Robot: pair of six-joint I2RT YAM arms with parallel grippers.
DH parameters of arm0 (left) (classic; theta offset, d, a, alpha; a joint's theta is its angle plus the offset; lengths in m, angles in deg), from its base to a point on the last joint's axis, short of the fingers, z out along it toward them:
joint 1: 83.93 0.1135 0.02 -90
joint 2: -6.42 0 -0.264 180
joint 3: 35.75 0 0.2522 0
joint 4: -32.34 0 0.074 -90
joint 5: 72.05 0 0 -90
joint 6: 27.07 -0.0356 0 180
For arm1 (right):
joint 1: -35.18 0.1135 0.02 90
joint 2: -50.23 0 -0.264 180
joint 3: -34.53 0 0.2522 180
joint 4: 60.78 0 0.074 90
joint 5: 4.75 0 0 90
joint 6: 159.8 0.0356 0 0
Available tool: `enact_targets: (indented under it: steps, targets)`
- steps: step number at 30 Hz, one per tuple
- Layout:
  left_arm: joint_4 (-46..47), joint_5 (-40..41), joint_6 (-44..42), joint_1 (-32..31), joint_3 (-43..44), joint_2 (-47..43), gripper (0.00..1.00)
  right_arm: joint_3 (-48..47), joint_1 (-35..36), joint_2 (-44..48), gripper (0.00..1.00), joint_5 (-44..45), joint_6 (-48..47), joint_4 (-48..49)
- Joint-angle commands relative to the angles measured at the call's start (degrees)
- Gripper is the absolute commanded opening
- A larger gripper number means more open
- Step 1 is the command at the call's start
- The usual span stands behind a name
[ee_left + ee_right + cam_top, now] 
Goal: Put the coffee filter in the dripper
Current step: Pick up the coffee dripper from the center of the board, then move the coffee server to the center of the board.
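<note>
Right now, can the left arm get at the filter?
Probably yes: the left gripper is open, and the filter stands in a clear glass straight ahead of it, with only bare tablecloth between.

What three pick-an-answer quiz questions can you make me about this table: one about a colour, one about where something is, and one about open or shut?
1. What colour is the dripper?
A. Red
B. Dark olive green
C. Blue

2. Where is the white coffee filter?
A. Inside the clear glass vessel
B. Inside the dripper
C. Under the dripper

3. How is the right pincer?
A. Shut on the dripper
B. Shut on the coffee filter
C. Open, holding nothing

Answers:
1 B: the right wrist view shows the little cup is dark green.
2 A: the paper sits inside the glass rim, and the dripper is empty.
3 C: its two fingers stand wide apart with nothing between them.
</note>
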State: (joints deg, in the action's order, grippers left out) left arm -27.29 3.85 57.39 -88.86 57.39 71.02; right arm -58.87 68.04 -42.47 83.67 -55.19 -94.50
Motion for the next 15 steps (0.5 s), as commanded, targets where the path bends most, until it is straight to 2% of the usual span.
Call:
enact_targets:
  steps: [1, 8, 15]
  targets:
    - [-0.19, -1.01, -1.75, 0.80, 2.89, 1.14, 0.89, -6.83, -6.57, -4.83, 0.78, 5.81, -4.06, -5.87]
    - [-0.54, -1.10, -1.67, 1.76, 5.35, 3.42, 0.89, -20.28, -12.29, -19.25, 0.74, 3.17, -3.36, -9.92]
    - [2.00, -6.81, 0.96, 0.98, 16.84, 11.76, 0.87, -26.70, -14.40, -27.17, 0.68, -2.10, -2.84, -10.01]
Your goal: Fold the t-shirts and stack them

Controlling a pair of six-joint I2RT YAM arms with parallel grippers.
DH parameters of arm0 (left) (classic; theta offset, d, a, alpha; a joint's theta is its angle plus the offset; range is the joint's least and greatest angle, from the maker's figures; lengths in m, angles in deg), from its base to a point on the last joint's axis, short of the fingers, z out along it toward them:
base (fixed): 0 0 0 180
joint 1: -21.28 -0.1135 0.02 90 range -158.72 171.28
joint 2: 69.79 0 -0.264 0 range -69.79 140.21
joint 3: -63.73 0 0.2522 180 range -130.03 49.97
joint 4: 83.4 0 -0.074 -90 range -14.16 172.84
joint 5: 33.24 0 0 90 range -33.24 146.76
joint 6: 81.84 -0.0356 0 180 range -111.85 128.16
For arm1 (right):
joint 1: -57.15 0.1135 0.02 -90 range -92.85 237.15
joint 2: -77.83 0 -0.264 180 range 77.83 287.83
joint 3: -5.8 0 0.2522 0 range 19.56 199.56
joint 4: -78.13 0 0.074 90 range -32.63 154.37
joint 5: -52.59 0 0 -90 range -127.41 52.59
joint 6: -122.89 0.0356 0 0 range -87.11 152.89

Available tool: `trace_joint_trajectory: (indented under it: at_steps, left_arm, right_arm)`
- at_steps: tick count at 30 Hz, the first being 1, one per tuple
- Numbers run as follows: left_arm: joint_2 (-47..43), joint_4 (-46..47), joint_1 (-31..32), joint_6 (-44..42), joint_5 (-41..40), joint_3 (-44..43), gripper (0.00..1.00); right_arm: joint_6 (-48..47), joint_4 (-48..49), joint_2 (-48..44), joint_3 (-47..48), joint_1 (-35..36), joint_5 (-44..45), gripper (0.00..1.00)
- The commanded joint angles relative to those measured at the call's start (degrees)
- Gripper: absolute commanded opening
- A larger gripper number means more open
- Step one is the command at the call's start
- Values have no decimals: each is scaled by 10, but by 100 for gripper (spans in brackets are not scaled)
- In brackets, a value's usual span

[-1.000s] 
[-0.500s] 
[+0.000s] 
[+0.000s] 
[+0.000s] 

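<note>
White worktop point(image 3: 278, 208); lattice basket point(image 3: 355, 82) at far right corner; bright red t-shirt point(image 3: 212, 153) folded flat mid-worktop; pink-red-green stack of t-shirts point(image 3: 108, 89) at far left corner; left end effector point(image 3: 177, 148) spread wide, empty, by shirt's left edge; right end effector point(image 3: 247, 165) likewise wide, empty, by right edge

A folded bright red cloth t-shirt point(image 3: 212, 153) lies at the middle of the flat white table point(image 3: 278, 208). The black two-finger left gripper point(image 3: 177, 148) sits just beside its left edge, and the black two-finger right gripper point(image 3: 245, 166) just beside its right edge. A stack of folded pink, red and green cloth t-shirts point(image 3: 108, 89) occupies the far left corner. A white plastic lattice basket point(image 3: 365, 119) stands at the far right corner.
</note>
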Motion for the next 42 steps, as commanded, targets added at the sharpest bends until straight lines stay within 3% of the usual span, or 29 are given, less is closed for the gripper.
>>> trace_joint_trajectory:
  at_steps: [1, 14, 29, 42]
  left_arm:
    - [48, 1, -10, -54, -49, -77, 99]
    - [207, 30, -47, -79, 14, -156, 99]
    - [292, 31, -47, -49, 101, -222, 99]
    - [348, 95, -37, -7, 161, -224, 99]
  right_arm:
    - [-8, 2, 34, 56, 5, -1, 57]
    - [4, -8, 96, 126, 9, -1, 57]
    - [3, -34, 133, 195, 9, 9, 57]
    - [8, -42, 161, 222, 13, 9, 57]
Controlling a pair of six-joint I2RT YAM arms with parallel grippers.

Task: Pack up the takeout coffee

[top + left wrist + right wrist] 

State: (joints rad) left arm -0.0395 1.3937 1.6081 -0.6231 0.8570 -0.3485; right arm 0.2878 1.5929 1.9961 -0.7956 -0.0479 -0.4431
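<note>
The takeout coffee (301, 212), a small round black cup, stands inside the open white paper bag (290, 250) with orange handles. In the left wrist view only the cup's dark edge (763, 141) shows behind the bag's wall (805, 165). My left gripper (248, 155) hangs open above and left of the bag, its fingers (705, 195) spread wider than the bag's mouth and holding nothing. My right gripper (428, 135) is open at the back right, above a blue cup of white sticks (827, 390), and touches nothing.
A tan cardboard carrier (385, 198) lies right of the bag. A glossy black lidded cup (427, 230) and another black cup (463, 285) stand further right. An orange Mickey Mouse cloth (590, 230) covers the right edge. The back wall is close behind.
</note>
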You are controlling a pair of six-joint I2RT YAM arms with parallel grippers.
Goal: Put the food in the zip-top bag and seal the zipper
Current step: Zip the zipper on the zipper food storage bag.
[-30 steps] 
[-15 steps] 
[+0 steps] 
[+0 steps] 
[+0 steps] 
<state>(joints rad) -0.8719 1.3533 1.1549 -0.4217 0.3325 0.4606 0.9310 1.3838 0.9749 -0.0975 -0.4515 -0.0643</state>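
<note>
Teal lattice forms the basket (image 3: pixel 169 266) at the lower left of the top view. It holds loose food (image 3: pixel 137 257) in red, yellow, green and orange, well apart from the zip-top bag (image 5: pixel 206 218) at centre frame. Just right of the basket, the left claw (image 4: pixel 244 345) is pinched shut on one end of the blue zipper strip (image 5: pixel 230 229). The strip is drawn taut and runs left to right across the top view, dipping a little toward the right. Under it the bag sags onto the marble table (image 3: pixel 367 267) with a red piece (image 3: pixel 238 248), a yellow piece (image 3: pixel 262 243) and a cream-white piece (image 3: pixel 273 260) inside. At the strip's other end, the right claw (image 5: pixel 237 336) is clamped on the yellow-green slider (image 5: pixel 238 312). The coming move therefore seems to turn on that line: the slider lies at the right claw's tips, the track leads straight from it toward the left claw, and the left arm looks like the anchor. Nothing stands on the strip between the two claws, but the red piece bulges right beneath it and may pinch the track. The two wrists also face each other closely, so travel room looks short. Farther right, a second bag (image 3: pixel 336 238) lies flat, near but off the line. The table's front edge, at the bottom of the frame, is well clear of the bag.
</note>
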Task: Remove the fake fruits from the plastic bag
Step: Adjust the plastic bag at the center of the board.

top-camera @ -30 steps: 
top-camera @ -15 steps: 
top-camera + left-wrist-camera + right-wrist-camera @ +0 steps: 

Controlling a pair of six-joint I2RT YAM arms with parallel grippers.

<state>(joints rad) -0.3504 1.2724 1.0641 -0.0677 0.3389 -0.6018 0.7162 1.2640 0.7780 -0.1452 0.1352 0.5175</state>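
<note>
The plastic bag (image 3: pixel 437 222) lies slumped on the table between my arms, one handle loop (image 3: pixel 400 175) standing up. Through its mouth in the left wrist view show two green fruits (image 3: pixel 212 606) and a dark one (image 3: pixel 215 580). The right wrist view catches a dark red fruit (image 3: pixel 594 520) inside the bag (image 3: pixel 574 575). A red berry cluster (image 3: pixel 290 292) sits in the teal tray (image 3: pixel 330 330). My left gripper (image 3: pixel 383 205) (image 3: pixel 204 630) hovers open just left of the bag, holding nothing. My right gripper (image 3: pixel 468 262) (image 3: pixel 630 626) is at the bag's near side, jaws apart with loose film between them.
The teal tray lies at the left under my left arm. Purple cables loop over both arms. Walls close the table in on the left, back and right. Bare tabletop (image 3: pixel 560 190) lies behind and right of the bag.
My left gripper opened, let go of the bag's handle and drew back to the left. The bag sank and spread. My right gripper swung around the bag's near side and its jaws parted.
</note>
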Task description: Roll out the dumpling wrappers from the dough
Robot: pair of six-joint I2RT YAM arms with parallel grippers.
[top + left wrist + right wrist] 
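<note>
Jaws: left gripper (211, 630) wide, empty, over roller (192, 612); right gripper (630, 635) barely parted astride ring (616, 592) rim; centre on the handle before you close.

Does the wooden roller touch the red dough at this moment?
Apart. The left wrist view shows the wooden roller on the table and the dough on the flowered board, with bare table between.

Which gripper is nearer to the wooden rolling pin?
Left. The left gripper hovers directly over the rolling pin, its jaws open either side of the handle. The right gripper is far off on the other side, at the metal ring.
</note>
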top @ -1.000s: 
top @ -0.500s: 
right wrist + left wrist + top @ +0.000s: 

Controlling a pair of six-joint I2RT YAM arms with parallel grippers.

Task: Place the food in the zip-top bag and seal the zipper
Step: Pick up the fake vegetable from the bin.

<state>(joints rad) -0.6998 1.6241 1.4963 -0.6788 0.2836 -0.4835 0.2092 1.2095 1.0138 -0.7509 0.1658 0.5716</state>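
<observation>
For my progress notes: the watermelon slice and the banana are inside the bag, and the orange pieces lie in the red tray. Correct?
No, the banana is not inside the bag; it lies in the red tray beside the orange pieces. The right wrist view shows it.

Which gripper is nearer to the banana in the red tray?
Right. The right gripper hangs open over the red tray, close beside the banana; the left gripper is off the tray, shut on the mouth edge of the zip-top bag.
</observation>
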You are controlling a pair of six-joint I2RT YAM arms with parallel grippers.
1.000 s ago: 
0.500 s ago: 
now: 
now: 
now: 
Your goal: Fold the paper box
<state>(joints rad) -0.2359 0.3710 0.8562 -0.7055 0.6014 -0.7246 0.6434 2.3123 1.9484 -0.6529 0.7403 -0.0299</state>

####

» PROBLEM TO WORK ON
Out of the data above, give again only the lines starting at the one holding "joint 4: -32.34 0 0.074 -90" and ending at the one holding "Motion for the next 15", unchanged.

» EXPECTED OUTPUT
joint 4: -32.34 0 0.074 -90
joint 5: 72.05 0 0 -90
joint 6: 27.07 -0.0356 0 180
For arm1 (right):
joint 1: -35.18 0.1135 0.02 90
joint 2: -50.23 0 -0.264 180
joint 3: -34.53 0 0.2522 180
joint 4: 60.78 0 0.074 90
joint 5: 4.75 0 0 90
joint 6: 159.8 0.0356 0 0
Available tool: `enact_targets: (indented under it: steps, targets)`
- steps: step number at 30 Hz, one per tuple
- Layout:
  left_arm: joint_4 (-46..47), joint_5 (-40..41), joint_6 (-44..42), joint_1 (-32..31), joint_3 (-43..44), joint_2 (-47..43), gripper (0.00..1.00)
  right_arm: joint_3 (-48..47), joint_1 (-35..36), joint_2 (-44..48), gripper (0.00..1.00), joint_5 (-44..45), joint_6 (-48..47), joint_4 (-48..49)
- Joint-angle commands relative to the angles measured at the call's start (degrees)
- Gripper is the absolute commanded opening
- A larger gripper number means more open
- Step 1 is the command at the call's start
- The usual span stands behind a name
[ee_left + ee_right + cam_top, now] 
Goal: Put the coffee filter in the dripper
Current step: Pick up the coffee dripper from the center of the board, then move the coffee server to the center of the board.
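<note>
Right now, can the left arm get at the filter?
Probably yes: the left gripper is open, and the filter stands in a clear glass straight ahead of it, with only bare tablecloth between.

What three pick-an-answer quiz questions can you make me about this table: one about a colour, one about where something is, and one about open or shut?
1. What colour is the dripper?
A. Red
B. Dark olive green
C. Blue

2. Where is the white coffee filter?
A. Inside the clear glass vessel
B. Inside the dripper
C. Under the dripper

3. How is the right pincer?
A. Shut on the dripper
B. Shut on the coffee filter
C. Open, holding nothing

Answers:
1 B: the right wrist view shows the little cup is dark green.
2 A: the paper sits inside the glass rim, and the dripper is empty.
3 C: its two fingers stand wide apart with nothing between them.
</note>
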State: (joints deg, in the action's order, grippers left out) left arm -27.29 3.85 57.39 -88.86 57.39 71.02; right arm -58.87 68.04 -42.47 83.67 -55.19 -94.50
Motion for the next 15 steps (0.5 s), as commanded, targets where the path bends most, until it is straight to 2% of the usual span.

There is nothing more to the answer.